### PROBLEM TO WORK ON
For each line below that contains the word "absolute", make a copy.

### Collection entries
= Beginning of Section =

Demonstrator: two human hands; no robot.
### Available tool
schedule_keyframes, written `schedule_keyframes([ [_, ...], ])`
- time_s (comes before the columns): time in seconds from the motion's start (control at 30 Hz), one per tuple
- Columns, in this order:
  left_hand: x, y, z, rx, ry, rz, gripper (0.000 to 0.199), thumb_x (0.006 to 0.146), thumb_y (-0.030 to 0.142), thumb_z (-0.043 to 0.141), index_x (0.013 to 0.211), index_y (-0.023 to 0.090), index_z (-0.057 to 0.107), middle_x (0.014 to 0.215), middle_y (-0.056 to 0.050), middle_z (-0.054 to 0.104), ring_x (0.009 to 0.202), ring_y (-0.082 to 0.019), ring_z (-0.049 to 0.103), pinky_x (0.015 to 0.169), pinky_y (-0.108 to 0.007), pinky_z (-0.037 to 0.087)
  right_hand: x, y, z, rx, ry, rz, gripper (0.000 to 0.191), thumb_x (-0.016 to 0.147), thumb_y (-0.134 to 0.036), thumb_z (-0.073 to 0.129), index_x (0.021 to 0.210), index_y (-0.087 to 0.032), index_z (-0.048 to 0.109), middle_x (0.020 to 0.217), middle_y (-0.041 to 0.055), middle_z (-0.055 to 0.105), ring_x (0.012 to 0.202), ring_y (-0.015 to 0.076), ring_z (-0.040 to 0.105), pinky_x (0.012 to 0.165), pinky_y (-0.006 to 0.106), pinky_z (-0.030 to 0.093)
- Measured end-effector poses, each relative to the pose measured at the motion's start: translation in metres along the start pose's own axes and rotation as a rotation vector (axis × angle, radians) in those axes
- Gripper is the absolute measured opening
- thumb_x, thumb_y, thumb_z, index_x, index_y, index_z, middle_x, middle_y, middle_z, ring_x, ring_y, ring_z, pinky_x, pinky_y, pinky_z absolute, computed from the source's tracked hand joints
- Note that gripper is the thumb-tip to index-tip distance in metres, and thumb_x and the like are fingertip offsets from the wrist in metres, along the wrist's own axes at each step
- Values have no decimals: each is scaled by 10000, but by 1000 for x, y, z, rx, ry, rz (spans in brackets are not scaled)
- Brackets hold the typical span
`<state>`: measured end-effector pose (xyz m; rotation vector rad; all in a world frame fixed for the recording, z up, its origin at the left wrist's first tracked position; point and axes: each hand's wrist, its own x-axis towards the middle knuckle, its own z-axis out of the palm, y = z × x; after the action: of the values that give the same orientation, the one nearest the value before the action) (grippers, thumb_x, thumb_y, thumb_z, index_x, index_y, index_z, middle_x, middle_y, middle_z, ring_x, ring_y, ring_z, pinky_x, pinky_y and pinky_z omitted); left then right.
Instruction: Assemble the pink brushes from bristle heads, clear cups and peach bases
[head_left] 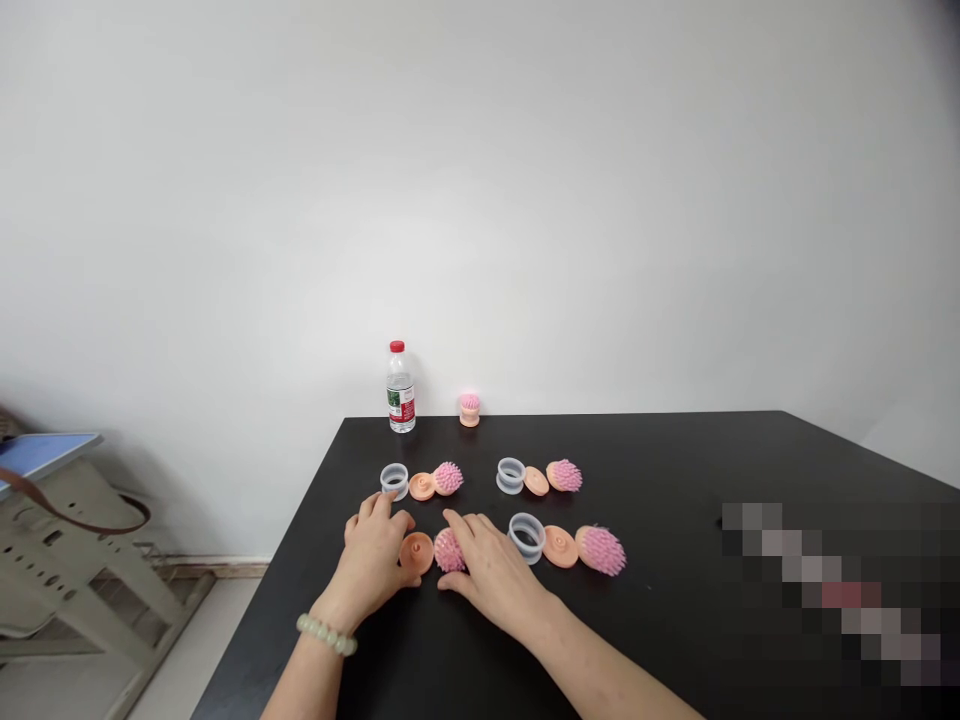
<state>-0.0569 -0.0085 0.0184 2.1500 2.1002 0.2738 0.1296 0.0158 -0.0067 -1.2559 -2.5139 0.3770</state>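
Note:
My left hand (369, 562), wearing a pale green bead bracelet (326, 634), has its fingers and thumb around the edge of a peach plastic disc (416, 553), which looks tilted. My right hand (491, 572) wraps a pink bristle head (448, 550) between thumb and fingers, right beside that disc. Three more sets lie on the black table (660, 450), each a clear plastic ring, a peach disc and a pink bristle head. The nearest ring (394, 481) is just beyond my left fingertips, and another ring (526, 538) is close to my right hand.
A water bottle with a red cap (400, 388) and a small assembled pink brush (469, 409) stand at the table's far edge against the white wall. A beige folded stand with a brown strap (67, 530) is at lower left. A pixelated patch hides the table's right part.

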Motion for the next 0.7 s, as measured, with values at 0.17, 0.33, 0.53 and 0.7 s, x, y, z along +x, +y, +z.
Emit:
schedule_keyframes([
  [0.17, -1, 1, -2, -15, -13, -2, 622, 538, 307, 896, 1119, 236, 688, 1487, -152, 488, 1410, -387, 377, 1031, -518, 418, 1, -1, -2, 33, -6, 5, 806, 730, -212, 861, 1426, -107, 469, 1240, 178, 633, 1180, 350, 598, 989, 470, 529],
  [0.33, -1, 2, -3, -7, -22, -11, 622, 535, 296, 891, 1119, 226, 690, 1488, -166, 489, 1416, -399, 370, 1043, -538, 405, 1, -2, -4, 27, -4, 8, 807, 712, -132, 861, 1421, -149, 476, 1232, 162, 638, 1162, 349, 619, 962, 478, 546],
  [0.53, 1, 2, -2, 12, -36, -22, 504, 548, 251, 888, 1026, 230, 728, 1467, -159, 522, 1408, -398, 386, 1052, -535, 391, 1, -4, -3, 28, -10, 19, 770, 748, -206, 852, 1415, -109, 481, 1206, 175, 650, 1163, 341, 624, 982, 457, 540],
  [0.7, 3, 0, -1, -4, -26, -49, 518, 548, 241, 884, 1039, 230, 722, 1441, -156, 544, 1397, -387, 399, 1046, -516, 394, 0, -5, -2, 23, 0, 12, 817, 714, -283, 882, 1410, -123, 484, 1199, 172, 653, 1155, 348, 630, 963, 467, 555],
])
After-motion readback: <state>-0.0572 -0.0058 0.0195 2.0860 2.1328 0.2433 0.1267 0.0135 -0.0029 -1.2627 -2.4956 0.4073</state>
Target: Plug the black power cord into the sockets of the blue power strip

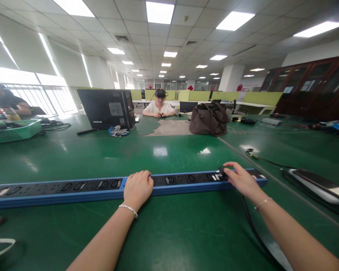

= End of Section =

### ANSWER SECTION
- Gripper is the absolute measured opening
- thumb_x, thumb_y, thumb_z, index_x, index_y, index_z, middle_x, middle_y, middle_z, ring_x, ring_y, ring_z, pinky_x, pinky_y, pinky_z absolute, computed from the source's tracked hand joints

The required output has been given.